WORK REQUIRED:
Please repeat the listing exactly, starting at its first line and stopping after the line that contains "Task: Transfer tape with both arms".

DATA SECTION:

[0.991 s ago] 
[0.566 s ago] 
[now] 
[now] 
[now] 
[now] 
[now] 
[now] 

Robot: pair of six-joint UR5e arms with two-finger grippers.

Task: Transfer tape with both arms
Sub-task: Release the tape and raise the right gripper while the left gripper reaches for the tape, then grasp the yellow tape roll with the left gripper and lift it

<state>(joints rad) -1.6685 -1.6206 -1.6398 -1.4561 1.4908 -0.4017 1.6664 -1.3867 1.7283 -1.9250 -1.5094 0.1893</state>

ANSWER:
[0.991 s ago] 
[0.566 s ago] 
[now] 
[now] 
[now] 
[now] 
[now] 
[now] 

Robot: pair of six-joint UR5e arms with two-finger grippers.

Task: Transfer tape with both arms

The response to this exercise is done.